- [REQUIREMENT] Every line below from the one containing "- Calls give" through the one containing "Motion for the" must be transcribed exactly. Omit all lines outside that stretch.

• • • • • • •

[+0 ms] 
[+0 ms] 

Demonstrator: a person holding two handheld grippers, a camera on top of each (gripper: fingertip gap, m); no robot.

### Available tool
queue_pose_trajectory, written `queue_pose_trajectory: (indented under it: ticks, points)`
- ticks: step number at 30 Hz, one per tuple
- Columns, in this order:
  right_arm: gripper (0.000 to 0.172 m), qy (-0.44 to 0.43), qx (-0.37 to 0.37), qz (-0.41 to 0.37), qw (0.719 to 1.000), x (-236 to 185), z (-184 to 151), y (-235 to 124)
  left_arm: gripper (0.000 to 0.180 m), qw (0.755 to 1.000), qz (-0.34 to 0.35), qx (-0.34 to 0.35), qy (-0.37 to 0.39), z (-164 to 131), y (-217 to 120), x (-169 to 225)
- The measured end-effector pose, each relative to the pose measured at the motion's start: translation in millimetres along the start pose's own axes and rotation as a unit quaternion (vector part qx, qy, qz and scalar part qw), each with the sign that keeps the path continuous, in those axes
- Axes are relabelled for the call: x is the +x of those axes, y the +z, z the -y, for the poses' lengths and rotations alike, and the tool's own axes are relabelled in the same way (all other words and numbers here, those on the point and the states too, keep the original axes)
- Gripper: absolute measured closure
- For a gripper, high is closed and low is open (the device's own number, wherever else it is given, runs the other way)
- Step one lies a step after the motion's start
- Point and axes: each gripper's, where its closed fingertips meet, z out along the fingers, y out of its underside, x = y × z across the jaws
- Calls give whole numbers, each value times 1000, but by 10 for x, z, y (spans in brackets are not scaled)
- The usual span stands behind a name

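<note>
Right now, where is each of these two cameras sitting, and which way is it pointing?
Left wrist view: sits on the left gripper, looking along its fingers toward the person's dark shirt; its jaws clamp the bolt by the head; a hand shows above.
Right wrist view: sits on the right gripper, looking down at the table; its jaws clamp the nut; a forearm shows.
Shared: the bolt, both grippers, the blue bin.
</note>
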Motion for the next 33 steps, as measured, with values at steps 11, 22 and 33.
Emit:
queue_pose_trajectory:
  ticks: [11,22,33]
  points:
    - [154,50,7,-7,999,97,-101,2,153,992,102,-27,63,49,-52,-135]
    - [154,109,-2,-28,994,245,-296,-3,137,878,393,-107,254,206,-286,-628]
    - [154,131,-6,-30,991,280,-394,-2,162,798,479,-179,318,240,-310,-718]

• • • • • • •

- [PROBLEM SOLUTION]
- Calls give whole numbers, each value times 1000, but by 10 for x, z, y (spans in brackets are not scaled)
- The usual span stands behind a name

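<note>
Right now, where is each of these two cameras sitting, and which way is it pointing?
Left wrist view: sits on the left gripper, looking along its fingers toward the person's dark shirt; its jaws clamp the bolt by the head; a hand shows above.
Right wrist view: sits on the right gripper, looking down at the table; its jaws clamp the nut; a forearm shows.
Shared: the bolt, both grippers, the blue bin.
</note>
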Motion for the next 33 steps, as measured, with values at steps 11, 22 and 33.

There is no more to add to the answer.